Your instructions — The copy must match the data below line for line and contain no images.

Information supplied —
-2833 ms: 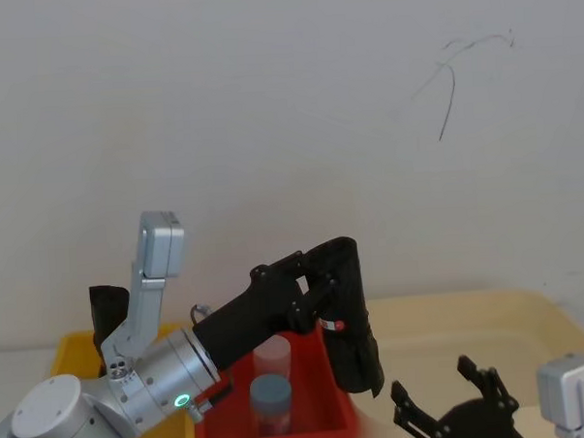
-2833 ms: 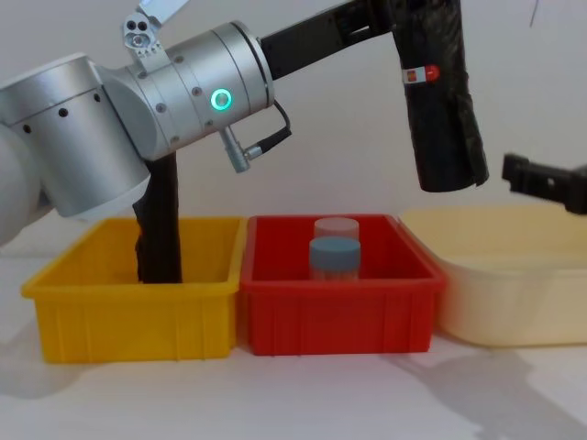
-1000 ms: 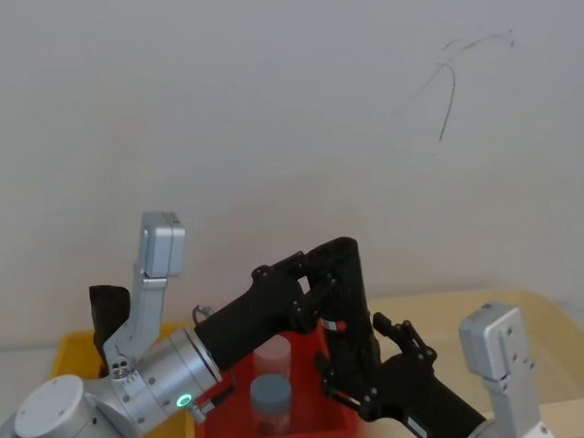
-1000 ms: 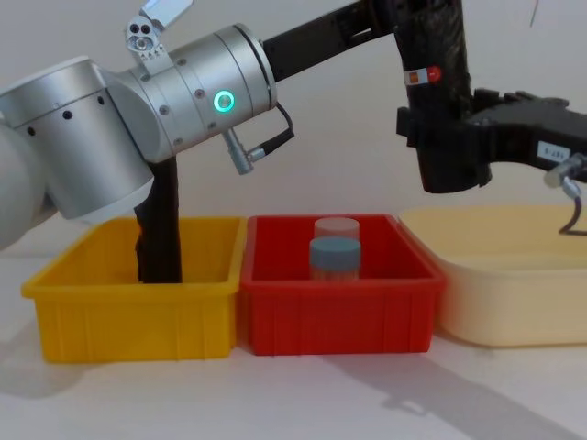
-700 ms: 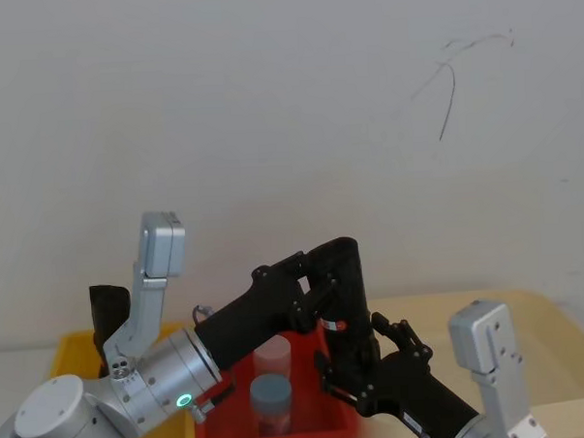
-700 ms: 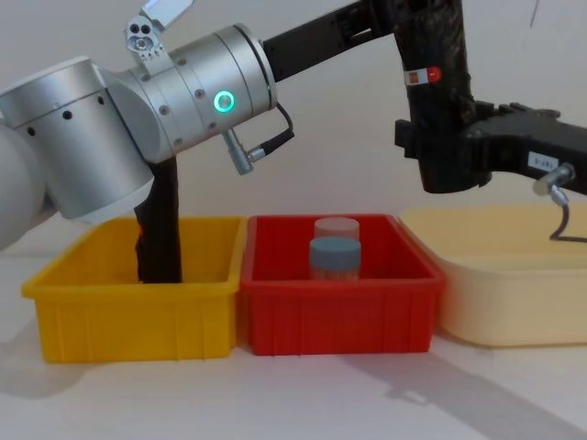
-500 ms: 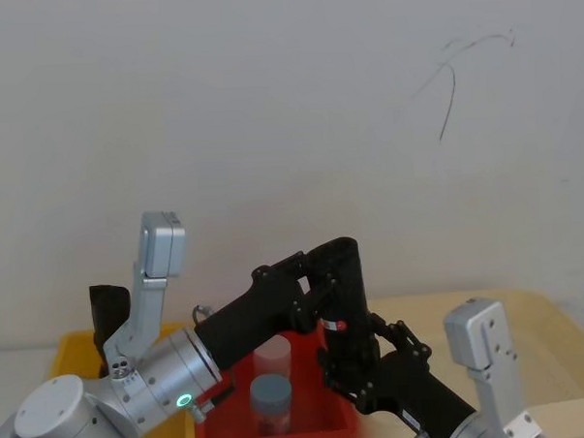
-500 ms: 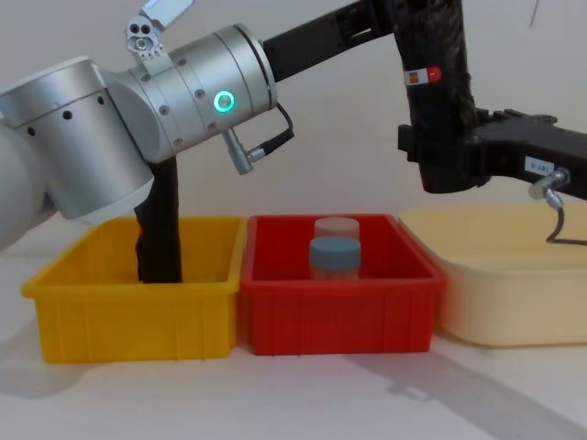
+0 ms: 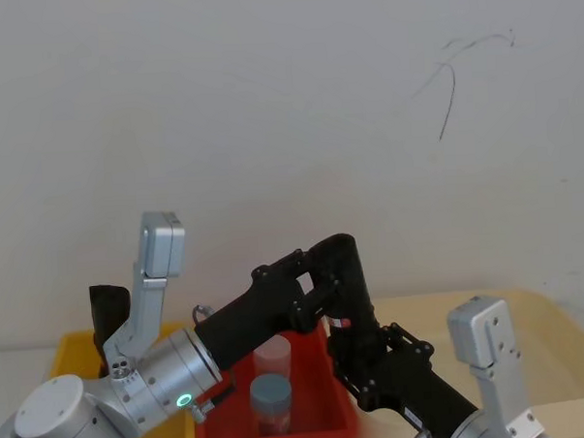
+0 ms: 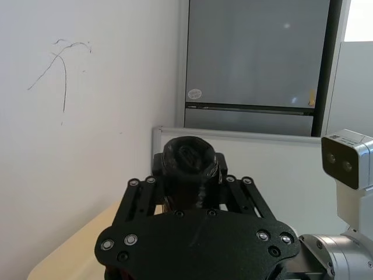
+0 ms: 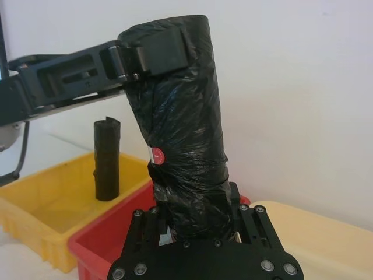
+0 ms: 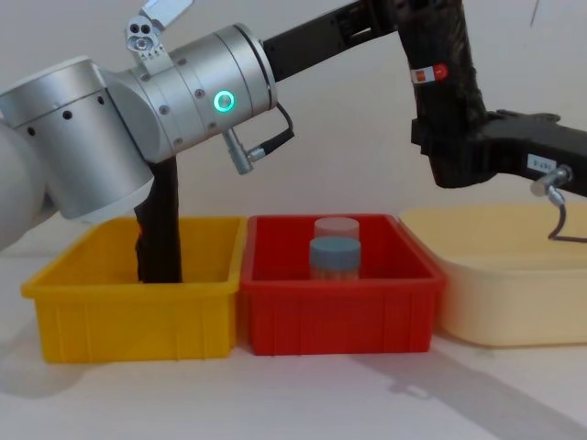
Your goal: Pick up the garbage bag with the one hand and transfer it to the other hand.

Solved problem —
-2833 ms: 
-2833 ms: 
-1000 ms: 
-1000 ms: 
-700 ms: 
-700 ms: 
-500 ms: 
-500 ms: 
+0 ms: 
+0 ms: 
+0 ms: 
+0 ms: 
Your goal: Pick up the garbage bag with the one hand and transfer it to the other hand.

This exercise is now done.